**Work request**
All entries are to be quoted exactly; the images stay out of the copy.
- Opening Delimiter -
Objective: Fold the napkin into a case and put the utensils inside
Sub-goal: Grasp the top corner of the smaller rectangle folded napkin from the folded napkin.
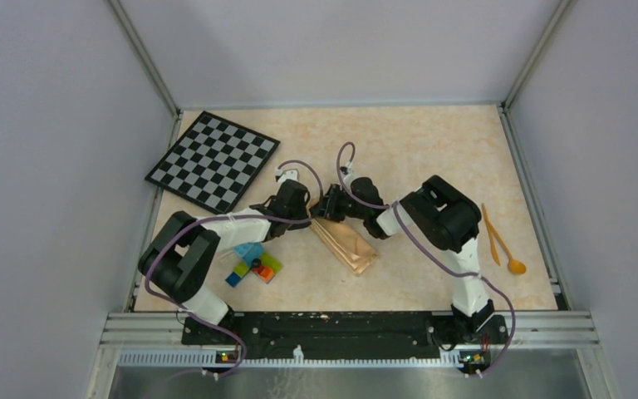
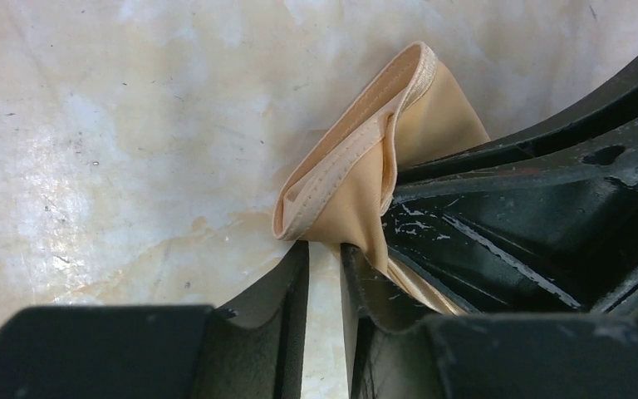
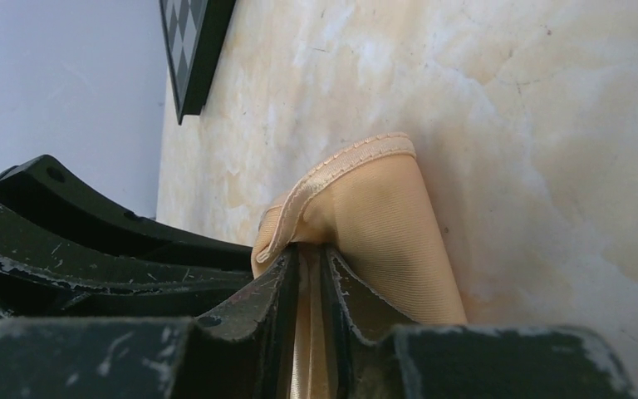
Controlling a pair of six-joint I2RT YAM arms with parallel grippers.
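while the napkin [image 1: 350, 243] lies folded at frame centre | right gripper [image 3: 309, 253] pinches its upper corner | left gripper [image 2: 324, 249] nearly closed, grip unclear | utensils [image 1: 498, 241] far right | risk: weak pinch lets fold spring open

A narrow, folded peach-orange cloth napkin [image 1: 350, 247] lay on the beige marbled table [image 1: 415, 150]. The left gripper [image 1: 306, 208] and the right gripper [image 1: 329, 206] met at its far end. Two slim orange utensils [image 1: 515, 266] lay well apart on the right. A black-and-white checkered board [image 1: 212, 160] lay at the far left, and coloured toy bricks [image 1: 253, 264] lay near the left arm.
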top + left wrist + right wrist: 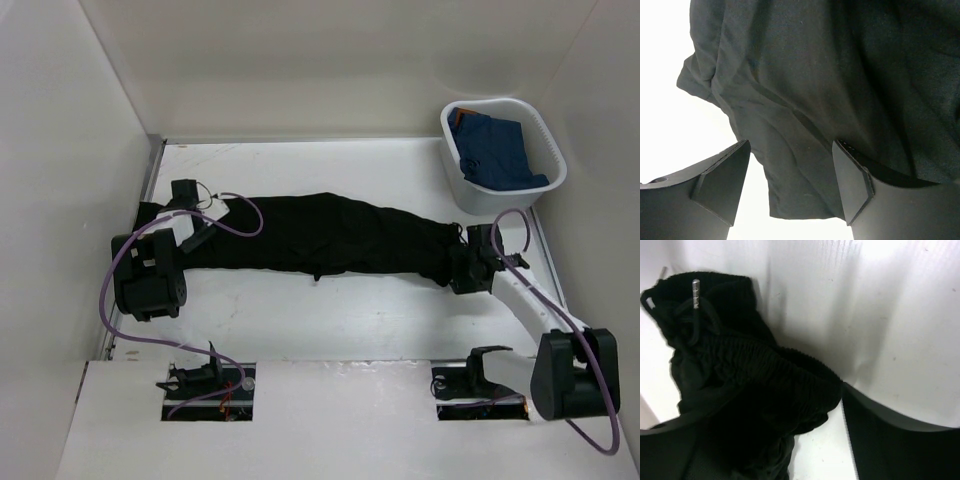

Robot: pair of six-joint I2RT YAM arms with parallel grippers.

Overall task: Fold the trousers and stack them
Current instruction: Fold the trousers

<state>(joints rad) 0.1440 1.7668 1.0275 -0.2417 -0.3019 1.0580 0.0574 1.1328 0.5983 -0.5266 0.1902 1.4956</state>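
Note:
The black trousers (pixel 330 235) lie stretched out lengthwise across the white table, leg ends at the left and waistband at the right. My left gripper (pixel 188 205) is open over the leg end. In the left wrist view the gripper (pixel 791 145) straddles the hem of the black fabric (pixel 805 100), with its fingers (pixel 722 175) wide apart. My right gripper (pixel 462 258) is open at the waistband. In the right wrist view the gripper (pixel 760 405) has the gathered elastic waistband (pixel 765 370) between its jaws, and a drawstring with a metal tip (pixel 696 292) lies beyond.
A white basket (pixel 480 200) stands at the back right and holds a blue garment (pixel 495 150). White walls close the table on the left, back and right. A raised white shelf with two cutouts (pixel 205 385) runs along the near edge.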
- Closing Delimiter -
**Exercise output**
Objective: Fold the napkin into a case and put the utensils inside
Sub-goal: Grasp the top corner of the smaller rectangle folded napkin from the folded napkin.
Controlling a pair of six-joint I2RT YAM arms with parallel grippers.
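while the napkin [image 1: 350, 243] lies folded at frame centre | right gripper [image 3: 309, 253] pinches its upper corner | left gripper [image 2: 324, 249] nearly closed, grip unclear | utensils [image 1: 498, 241] far right | risk: weak pinch lets fold spring open

A narrow, folded peach-orange cloth napkin [image 1: 350, 247] lay on the beige marbled table [image 1: 415, 150]. The left gripper [image 1: 306, 208] and the right gripper [image 1: 329, 206] met at its far end. Two slim orange utensils [image 1: 515, 266] lay well apart on the right. A black-and-white checkered board [image 1: 212, 160] lay at the far left, and coloured toy bricks [image 1: 253, 264] lay near the left arm.
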top + left wrist + right wrist: 

Robot: pair of six-joint I2RT YAM arms with parallel grippers.

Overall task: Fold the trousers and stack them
Current instruction: Fold the trousers

<state>(joints rad) 0.1440 1.7668 1.0275 -0.2417 -0.3019 1.0580 0.0574 1.1328 0.5983 -0.5266 0.1902 1.4956</state>
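Note:
The black trousers (pixel 330 235) lie stretched out lengthwise across the white table, leg ends at the left and waistband at the right. My left gripper (pixel 188 205) is open over the leg end. In the left wrist view the gripper (pixel 791 145) straddles the hem of the black fabric (pixel 805 100), with its fingers (pixel 722 175) wide apart. My right gripper (pixel 462 258) is open at the waistband. In the right wrist view the gripper (pixel 760 405) has the gathered elastic waistband (pixel 765 370) between its jaws, and a drawstring with a metal tip (pixel 696 292) lies beyond.
A white basket (pixel 480 200) stands at the back right and holds a blue garment (pixel 495 150). White walls close the table on the left, back and right. A raised white shelf with two cutouts (pixel 205 385) runs along the near edge.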

No further answer is required.